Un cheminement mûri depuis la dernière CAN
Loin d’être un coup de tête, l’arrêt de la carrière internationale du gardien d’Al-Ahli trouve ses racines au cœur de la dernière Coupe d’Afrique des Nations au Maroc. Entre les exigences physiques du haut niveau, les blessures passées — comme son doigt cassé en 2019 ou sa côte fracturée — et l’envie de léguer un héritage sain, le portier aux 59 sélections a choisi de se regarder dans le miroir.
« J’ai eu le privilège de jouer deux Coupes du monde, de participer à trois CAN et demie, d’en remporter deux, d’incarner ce rôle de grand frère, d’être dans la transmission pour préparer la génération présente mais aussi future. Quand on se pose toutes ces questions-là, qu’on y ajoute des paramètres plus familiaux, on se dit que c’est le moment de dire stop, de se regarder dans le miroir, de se dire qu’on a tout donné et que la mission a été accomplie. »
Malgré un échange approfondi avec Patrick Vieira, le nouveau sélectionneur des Lions qui a tenté de le faire changer d’avis et souhaitait l’intégrer dans son projet, Mendy a préféré décliner par honnêteté envers le groupe.

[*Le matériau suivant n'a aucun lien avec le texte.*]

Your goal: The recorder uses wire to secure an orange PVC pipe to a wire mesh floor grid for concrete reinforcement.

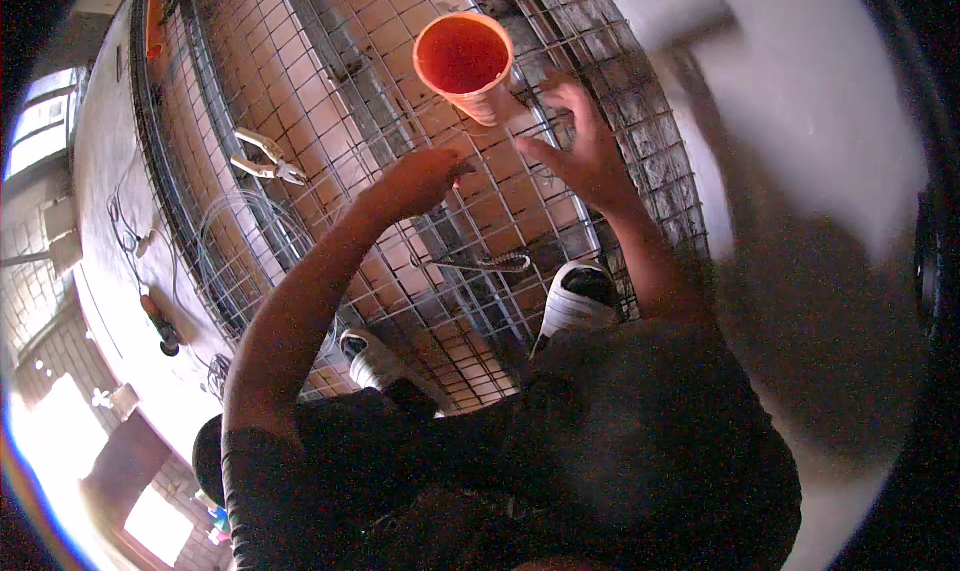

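My right hand (583, 161) is open over the wire mesh (500, 203), its thumb and fingers spread and holding nothing I can see. Just left of its fingertips an orange tube-like vessel (483, 104) with an open round mouth rests on the mesh. My left hand (425, 183) hovers lower and to the left, fingers bunched together; a small reddish spot shows at their tips, and what they hold, if anything, I cannot make out. Pale-handled pliers (262, 157) lie on the mesh, left of that hand. Between my hands and my feet lies a twisted, rope-like strip (490, 263).
Under the mesh run metal channels and reddish blocks. A coil of thin wire (235, 241) lies to the left. Past the mesh edge are a screwdriver-like tool (158, 323) and a dark cable (130, 226). An orange pipe (154, 16) is at the far left. My white shoes (580, 296) stand on the mesh.
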Demonstrator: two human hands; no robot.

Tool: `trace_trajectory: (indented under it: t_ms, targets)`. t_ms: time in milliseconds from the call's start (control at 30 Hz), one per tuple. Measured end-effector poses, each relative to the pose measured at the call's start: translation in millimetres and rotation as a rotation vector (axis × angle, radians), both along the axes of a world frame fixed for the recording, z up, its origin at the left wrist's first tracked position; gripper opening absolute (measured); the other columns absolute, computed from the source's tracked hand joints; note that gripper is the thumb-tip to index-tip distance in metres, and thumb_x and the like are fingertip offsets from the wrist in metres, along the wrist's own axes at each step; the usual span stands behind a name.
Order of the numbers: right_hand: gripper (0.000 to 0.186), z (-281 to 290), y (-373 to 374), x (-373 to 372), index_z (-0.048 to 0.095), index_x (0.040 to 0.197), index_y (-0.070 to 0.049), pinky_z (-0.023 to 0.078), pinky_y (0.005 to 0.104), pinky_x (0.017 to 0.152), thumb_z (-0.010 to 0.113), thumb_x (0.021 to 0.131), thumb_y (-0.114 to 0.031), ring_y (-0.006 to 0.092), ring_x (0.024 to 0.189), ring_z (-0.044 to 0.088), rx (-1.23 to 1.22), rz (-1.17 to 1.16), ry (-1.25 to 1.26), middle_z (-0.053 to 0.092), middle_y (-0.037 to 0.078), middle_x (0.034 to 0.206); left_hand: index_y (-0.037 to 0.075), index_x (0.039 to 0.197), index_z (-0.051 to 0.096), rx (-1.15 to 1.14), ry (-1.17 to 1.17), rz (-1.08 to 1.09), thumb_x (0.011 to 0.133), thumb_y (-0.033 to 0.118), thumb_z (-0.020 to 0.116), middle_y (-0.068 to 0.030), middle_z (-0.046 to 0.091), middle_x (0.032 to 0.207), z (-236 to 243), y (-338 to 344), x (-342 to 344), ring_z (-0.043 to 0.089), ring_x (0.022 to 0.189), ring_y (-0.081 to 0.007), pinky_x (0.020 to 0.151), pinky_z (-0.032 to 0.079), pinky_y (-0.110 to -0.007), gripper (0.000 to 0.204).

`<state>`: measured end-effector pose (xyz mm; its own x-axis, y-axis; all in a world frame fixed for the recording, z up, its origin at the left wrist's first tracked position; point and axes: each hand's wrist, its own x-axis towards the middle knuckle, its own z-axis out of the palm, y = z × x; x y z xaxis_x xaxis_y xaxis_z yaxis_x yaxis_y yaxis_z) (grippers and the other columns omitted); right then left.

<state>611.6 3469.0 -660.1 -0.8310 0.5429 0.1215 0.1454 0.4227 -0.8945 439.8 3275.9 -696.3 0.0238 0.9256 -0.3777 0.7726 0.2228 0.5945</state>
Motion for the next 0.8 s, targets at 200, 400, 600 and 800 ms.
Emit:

Ne voulant pas commencer une aventure qu’il n’allait pas forcément finir, il a choisi de laisser la place à une nouvelle génération de gardiens pour débuter sereinement les qualifications et mener le groupe jusqu’à la prochaine CAN.

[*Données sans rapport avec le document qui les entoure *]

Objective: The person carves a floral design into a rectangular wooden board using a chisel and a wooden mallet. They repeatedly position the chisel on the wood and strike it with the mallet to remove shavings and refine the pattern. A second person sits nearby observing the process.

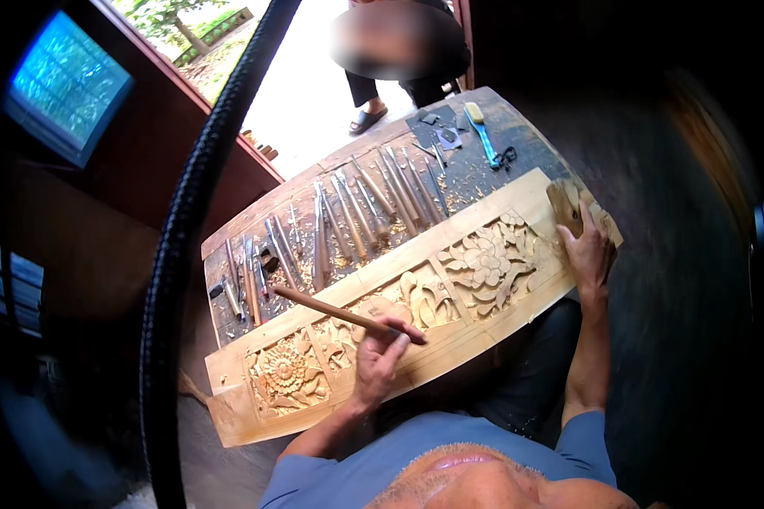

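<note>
A long pale wooden board (pixel 446 348) lies slantwise across the near side of the table, carved with flowers and leaves in framed panels. Over its middle, my left hand (pixel 377 366) is closed round a carving chisel (pixel 327 309). The chisel's brown wooden handle points up and to the left, and its other end passes under my fingers. At the board's right end, my right hand (pixel 592 248) grips a wooden block (pixel 564 209); part of the block is hidden by the fingers.
Several carving chisels (pixel 348 212) lie in a row among shavings on the worn table (pixel 335 165). A blue-handled brush (pixel 484 136) and dark scraps (pixel 437 120) sit at the far right. A black braided cable (pixel 199 195) crosses the left. Beyond the table, a person (pixel 416 85) is near the doorway.
</note>
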The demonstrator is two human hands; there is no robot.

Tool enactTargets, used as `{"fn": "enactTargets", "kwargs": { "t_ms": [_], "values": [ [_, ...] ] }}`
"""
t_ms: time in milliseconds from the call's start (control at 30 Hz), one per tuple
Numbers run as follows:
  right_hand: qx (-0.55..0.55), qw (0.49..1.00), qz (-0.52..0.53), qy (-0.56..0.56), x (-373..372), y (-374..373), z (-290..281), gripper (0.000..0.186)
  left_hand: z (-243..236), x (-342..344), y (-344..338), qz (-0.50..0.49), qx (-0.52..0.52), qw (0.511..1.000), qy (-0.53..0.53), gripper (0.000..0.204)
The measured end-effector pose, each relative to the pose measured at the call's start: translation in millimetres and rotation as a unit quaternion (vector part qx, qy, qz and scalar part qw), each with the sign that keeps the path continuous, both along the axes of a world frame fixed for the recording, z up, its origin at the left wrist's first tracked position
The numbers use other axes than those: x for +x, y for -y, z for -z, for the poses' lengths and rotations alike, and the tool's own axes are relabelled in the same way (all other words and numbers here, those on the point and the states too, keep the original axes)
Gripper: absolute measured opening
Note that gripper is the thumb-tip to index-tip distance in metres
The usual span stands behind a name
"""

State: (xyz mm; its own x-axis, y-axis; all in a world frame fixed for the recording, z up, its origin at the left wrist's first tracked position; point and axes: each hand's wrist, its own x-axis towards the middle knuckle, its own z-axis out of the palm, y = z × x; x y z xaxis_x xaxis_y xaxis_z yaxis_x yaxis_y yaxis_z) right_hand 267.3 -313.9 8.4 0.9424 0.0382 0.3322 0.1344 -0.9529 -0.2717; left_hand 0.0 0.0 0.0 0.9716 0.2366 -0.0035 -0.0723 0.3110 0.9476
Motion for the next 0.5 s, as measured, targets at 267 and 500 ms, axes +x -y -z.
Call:
{"fn": "enactTargets", "kwargs": {
  "t_ms": [267, 500],
  "values": [
    [-0.055, 0.989, -0.027, 0.134, -35, -8, -4, 0.049, 17, -52, 51, 0.047, -0.087, 0.995, -0.023, 0.018],
    [0.245, 0.950, -0.186, 0.048, -122, -38, -11, 0.026, 12, -66, 60, 0.096, -0.047, 0.994, -0.015, 0.020]
  ]
}}
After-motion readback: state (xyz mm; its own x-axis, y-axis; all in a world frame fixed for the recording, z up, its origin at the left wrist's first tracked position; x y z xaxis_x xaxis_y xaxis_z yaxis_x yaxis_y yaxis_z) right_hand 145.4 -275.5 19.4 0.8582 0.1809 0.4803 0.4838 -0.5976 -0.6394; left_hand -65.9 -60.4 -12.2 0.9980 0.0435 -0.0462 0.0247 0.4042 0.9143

Un bilan lucide sur le Mondial 2026 et l’avenir des Lions
Évoquant l’élimination prématurée du Sénégal face à la Belgique en seizièmes de finale de la Coupe du monde 2026 (3-2), Édouard Mendy ne cache pas sa déception. Il qualifie ouvertement la compétition d’échec au vu des attentes, de la qualité de l’effectif et du très bon début d’année couronné par un sacre continental au Maroc. Toutefois, il insiste sur la nécessité d’en tirer les leçons pour bâtir l’avenir. L’ancien portier de Chelsea espère que les cadres encore présents sauront se positionner en mentors pour faire progresser cette sélection, notamment dans le cadre de la « Vision 2030 » portée par Patrick Vieira afin de casser le plafond de verre mondial. Par ailleurs, il certifie que les polémiques extra-sportives entourant la préparation du Mondial n’ont eu aucun impact sur son départ, acté bien en amont.
Vers de nouveaux horizons entre l’Arabie saoudite et le Sénégal
Désormais pleinement concentré sur son club d’Al-Ahli — avec en point mire la Coupe du monde des clubs 2029 et la finale de la Coupe Asie-Afrique —, le portier entend capitaliser sur sa liberté retrouvée pour s’investir durablement dans sa patrie. Cette transition vers la retraite internationale lui offre le temps nécessaire pour s’engager pleinement dans ses projets éducatifs et sociaux.
Il développe notamment des initiatives d’envergure à travers l’école Yakar, dont la capacité d’accueil doit passer de 60 à 200 enfants avec la mise en place d’un enseignement numérique gratuit et la construction future d’un terrain multisports. De plus, à travers son programme ChangeKeepers, il soutient l’entrepreneuriat local en offrant un appui financier et un accompagnement humain à de jeunes start-up dakaroises. Une manière élégante pour ce « lion de légende », submergé par la reconnaissance de tout un peuple, de continuer à servir son pays loin des rectangles verts.